Total over 25 years: HJT rear generation earns 12,500 + (6,250 - 10,000) + 3,125 ≈ 21,800 - 25,600 RMB more, far exceeding the initial 5000 RMB difference. Even with low reflectivity (e.g., 10%), it still earns 15,000 - 18,000 RMB more over 25 years—profitable either way.


Avoid Pitfalls: 3 Misconceptions About Rear Generation

· Misconception 1: "Rear generation is virtual, can't be measured" Modern modules have monitoring; phone apps can show real-time front/rear power. After installing HJT, check the app: rear power contribution steadily at 7%-15%—it's real.

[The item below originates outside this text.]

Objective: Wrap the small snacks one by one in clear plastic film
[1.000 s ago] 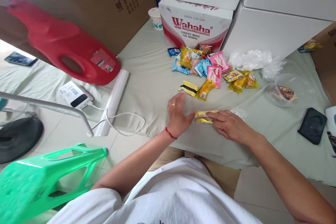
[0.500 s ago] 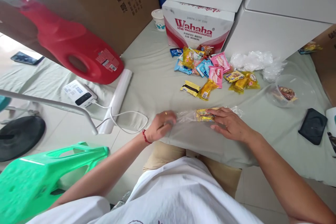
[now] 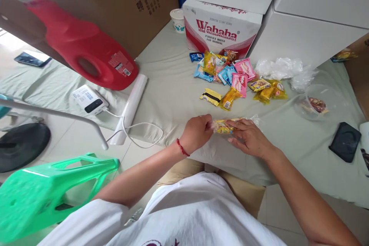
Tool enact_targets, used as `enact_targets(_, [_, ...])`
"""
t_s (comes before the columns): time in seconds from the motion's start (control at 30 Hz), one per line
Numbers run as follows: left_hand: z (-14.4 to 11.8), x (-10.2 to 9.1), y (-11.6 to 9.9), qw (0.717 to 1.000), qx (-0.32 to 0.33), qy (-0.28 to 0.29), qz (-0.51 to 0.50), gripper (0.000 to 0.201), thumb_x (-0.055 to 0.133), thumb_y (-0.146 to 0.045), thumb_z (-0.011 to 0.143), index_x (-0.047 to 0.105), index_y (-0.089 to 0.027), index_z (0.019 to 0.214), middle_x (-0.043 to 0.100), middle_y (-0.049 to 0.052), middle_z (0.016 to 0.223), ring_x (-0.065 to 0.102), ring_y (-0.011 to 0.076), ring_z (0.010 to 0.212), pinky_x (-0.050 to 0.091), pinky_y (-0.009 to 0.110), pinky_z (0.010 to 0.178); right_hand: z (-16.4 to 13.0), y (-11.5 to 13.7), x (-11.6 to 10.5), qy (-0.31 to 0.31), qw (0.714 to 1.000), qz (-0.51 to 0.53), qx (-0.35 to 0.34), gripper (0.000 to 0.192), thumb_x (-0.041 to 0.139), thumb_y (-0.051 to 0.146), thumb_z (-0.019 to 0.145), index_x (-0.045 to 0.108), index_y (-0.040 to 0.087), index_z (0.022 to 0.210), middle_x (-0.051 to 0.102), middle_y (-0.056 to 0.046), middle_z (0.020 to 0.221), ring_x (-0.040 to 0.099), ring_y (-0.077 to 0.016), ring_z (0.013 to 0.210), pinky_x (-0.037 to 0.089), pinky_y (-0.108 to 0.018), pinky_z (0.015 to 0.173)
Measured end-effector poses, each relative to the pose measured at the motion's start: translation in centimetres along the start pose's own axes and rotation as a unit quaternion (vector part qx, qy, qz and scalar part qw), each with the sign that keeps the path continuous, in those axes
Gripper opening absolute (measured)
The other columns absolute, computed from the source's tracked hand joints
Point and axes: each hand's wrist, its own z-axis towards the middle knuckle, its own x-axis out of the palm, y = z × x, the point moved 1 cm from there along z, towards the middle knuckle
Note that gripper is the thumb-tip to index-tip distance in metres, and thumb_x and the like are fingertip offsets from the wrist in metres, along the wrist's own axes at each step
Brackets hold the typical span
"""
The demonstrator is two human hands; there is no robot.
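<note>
On the cloth right before me lies a clear plastic bag (image 3: 254,119) with yellow-wrapped snack packets (image 3: 221,127) inside. The closed fingers of my left hand (image 3: 198,132) pinch the left end of the plastic, close against the packets. My right hand (image 3: 250,138) holds the bag from the right, its fingers over the packets and its thumb on the near side. Beyond my hands, a yellow and black wrapped snack (image 3: 211,96) lies beside an amber-wrapped snack (image 3: 230,98). Behind them is a pile of mixed snacks, including a pink packet (image 3: 239,84).
A Wahaha carton (image 3: 219,27) and paper cup (image 3: 178,20) stand at the back. To the right are crumpled clear plastic (image 3: 278,68), a clear tub (image 3: 305,103) and a black tray-like object (image 3: 344,142). Leftward: a white roll (image 3: 131,107), power bank (image 3: 90,99), red jug (image 3: 98,42), green stool (image 3: 37,184).
My left hand has moved right along the loose plastic and closed on it beside the packets. The loose plastic on the left is gathered up. My right hand stays over the packets.
</note>
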Motion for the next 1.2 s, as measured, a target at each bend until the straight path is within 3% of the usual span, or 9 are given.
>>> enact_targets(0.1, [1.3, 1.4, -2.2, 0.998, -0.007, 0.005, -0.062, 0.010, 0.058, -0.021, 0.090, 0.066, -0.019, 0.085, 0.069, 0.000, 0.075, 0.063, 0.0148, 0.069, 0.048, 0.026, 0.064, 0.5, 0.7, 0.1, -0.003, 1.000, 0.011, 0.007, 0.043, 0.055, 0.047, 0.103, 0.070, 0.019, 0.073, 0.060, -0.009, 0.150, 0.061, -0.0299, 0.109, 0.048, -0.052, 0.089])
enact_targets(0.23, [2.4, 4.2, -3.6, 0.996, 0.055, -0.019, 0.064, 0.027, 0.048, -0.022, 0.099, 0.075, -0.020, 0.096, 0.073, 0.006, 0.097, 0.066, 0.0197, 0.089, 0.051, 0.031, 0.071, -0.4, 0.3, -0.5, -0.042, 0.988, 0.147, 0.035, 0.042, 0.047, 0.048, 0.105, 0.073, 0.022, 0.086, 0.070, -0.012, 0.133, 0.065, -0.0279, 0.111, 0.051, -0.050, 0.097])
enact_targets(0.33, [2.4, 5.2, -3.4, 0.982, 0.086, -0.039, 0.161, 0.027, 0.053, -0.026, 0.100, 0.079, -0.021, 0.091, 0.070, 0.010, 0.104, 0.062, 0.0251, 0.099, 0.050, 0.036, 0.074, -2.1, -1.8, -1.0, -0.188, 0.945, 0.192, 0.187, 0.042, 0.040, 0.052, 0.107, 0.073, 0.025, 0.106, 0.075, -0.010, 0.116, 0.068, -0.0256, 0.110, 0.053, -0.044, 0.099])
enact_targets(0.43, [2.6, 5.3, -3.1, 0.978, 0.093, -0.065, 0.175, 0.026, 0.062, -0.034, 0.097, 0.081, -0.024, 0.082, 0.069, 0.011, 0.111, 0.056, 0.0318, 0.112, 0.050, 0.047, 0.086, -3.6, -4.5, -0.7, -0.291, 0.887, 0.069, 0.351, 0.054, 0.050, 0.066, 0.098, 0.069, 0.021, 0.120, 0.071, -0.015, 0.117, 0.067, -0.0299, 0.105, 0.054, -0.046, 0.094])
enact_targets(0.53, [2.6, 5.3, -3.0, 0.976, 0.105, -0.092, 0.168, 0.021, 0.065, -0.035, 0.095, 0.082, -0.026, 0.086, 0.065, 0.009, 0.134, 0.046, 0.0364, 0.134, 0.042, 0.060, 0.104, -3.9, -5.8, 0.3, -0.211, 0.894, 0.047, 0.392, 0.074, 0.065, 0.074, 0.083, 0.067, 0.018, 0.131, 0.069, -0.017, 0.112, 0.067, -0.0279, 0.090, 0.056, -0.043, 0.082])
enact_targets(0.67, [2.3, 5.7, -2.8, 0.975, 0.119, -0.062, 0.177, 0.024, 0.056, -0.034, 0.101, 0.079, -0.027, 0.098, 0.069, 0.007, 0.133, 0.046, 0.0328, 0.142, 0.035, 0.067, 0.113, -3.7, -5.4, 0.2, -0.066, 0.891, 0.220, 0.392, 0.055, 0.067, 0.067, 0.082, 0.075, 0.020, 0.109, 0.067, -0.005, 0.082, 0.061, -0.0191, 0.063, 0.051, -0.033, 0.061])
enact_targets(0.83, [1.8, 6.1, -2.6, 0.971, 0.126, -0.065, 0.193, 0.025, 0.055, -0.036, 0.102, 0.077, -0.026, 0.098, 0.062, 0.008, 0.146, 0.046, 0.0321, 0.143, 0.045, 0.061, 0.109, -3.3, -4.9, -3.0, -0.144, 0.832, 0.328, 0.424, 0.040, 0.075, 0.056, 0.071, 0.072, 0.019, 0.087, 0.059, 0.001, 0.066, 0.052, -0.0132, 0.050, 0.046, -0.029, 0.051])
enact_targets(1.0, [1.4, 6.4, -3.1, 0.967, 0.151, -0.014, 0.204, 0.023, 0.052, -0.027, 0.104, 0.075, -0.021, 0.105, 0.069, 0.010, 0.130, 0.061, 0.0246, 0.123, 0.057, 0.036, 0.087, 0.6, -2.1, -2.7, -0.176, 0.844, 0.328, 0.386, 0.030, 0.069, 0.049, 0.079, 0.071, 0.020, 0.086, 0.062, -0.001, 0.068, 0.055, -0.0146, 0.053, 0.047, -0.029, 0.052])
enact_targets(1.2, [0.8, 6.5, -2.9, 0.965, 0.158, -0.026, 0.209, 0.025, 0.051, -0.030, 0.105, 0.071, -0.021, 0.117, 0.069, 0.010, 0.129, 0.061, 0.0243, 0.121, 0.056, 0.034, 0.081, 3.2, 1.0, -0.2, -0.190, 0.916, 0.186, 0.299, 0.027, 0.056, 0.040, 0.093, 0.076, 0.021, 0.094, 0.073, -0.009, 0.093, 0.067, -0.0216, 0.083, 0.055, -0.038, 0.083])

· Misconception 2: "Old roofs can't install it, rear generation is useless" As long as the old roof doesn't have fully black concrete (reflectivity <10%), it can benefit. An old house in Wuhan had white tiles on the roof (reflectivity 25%). After installing HJT, rear generation accounted for 12%, earning 800 kWh more per year—more cost-effective than replacing the roof.

· Misconception 3: "Rear generation accelerates module aging" HJT rear uses more weather-resistant POE film, resistant to UV and damp heat. Actual measurement shows rear power degradation <10% over 25 years, better than PERC's 15% rear degradation.


TOPCon Solar Cells


Over the past decade, PERC cells became the PV mainstream with mass production efficiency around 23%, but as efficiency approached its theoretical limit (24.5%), room for improvement narrowed. TOPCon (Tunnel Oxide Passivated Contact) technology emerged—by constructing a 1-2 nm thick tunnel oxide layer + 80-120 nm polysilicon layer on the cell rear, it addresses the carrier recombination issues of traditional passivation technologies while retaining the high mobility of crystalline silicon.

In 2023, global TOPCon mass production efficiency reached 24.5%-25% (lab record broke 26.1%), 1.5-2 percentage points higher than PERC; its temperature coefficient of -0.3%/°C is 33% lower than PERC's -0.45%/°C. In environments above 40°C, a TOPCon plant of the same capacity generates 5%-8% more annually.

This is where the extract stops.